Prediction for Boosted multivariate trees for longitudinal data.

Obtain predicted values. Also returns test-set performance if the test data contains y-outcomes.

Usage

# S3 method for class 'boostmtree'
predict(object,
        x,
        tm,
        id,
        y,
        M,
        eps = 1e-5,
        useCVflag = FALSE,
        ...)

Arguments

object: A boosting object of class (boostmtree, grow).
x: Data frame (or matrix) containing test set x-values. Rows must be duplicated to match the number of time points for an individual. If missing, the training x values are used and tm, id and y are not required and no performance values are returned.
tm: Time values for each test set individual with one entry for each row of x. Optional, but if missing, the set of unique time values from the training values are used for each individual and no test-set performance values are returned.
id: Unique subject identifier, one entry for each row in x. Optional, but if missing, each individual is assumed to have a full time-profile specified by the unique time values from the training data.
y: Test set y-values, with one entry for each row in x.
M: Fixed value for the boosting step number. Leave this empty to determine the optimized value obtained by minimizing test-set error.
eps: Tolerance value used for determining the optimal M. For experts only.
useCVflag: Should the predicted value be based on the estimate derived from oob sample?
...: Further arguments passed to or from other methods.

Details

The predicted time profile and performance values are obtained for test data from the boosted object grown on the training data.

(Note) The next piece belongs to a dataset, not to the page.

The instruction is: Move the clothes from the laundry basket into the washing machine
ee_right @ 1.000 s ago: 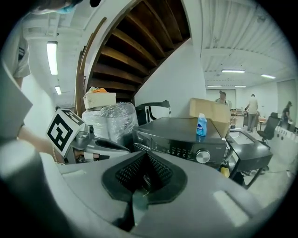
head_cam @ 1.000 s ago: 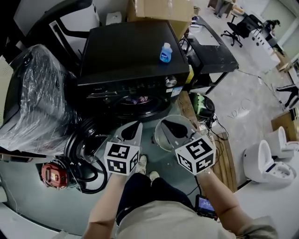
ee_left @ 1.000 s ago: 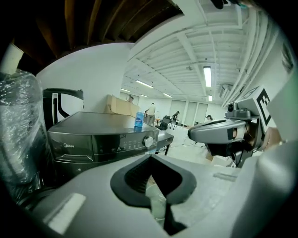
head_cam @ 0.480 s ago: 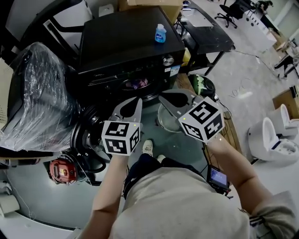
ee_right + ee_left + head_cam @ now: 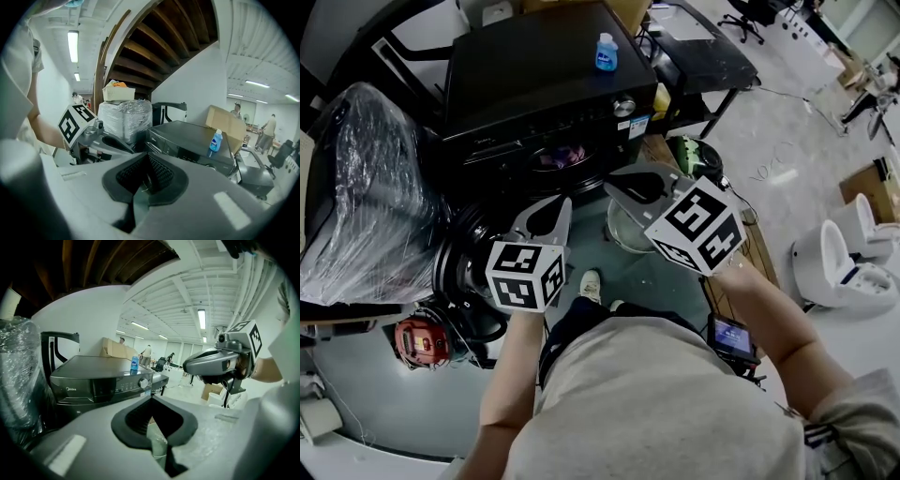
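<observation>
The black washing machine (image 5: 534, 84) stands ahead with its front opening showing coloured clothes (image 5: 551, 157) inside the drum. A round translucent basket (image 5: 623, 232) sits on the floor in front, partly hidden by my right gripper. Held side by side above the floor before the machine, my left gripper (image 5: 555, 204) and right gripper (image 5: 615, 185) are both shut with nothing in them. The left gripper view has the left gripper (image 5: 151, 398) shut, the machine (image 5: 103, 376) beyond and the right gripper (image 5: 211, 364) alongside. The right gripper view has the right gripper (image 5: 147, 155) shut.
A blue bottle (image 5: 606, 52) stands on the machine's top. A large plastic-wrapped bundle (image 5: 366, 197) fills the left side. Black hoses (image 5: 464, 277) and a red device (image 5: 417, 342) lie on the floor at left. A white toilet (image 5: 834, 262) is at right, a small screen (image 5: 731, 337) by my feet.
Both grippers have risen closer to the head camera and look larger, still shut and empty. The view has shifted so the machine sits higher and further left.
</observation>
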A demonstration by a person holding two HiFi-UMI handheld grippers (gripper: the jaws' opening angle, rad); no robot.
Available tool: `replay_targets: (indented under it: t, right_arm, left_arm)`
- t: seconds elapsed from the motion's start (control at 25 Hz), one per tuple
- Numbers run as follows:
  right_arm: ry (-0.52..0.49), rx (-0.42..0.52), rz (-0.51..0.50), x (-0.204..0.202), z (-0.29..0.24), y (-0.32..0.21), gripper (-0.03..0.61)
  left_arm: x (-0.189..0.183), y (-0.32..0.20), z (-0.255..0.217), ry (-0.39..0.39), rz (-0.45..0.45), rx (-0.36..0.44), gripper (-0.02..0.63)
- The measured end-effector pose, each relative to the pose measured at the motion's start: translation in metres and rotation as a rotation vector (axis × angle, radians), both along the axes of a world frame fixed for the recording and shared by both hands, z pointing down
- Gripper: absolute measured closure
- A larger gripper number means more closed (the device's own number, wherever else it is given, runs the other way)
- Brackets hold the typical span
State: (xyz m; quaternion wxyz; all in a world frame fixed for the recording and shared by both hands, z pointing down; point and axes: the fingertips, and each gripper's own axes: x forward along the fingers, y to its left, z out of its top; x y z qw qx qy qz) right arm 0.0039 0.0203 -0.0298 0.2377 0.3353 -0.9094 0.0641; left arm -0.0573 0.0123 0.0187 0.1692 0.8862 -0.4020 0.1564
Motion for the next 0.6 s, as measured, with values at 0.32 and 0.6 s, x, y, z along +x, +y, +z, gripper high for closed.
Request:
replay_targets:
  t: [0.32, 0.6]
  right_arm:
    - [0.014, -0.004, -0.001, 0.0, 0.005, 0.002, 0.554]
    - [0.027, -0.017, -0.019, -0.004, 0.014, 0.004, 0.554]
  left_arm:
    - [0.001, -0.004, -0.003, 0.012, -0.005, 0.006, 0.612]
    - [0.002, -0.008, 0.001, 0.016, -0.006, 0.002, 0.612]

R-side parallel processing is implemented by replacing the R function lapply with mclapply found in the parallel package. You can set the number of cores accessed by mclapply by issuing the command options(mc.cores = x), where x is the number of cores. As an example, issuing the following options command uses all available cores:

options(mc.cores=detectCores())

However, this can create high RAM usage, especially when using function partialPlot which calls the predict function.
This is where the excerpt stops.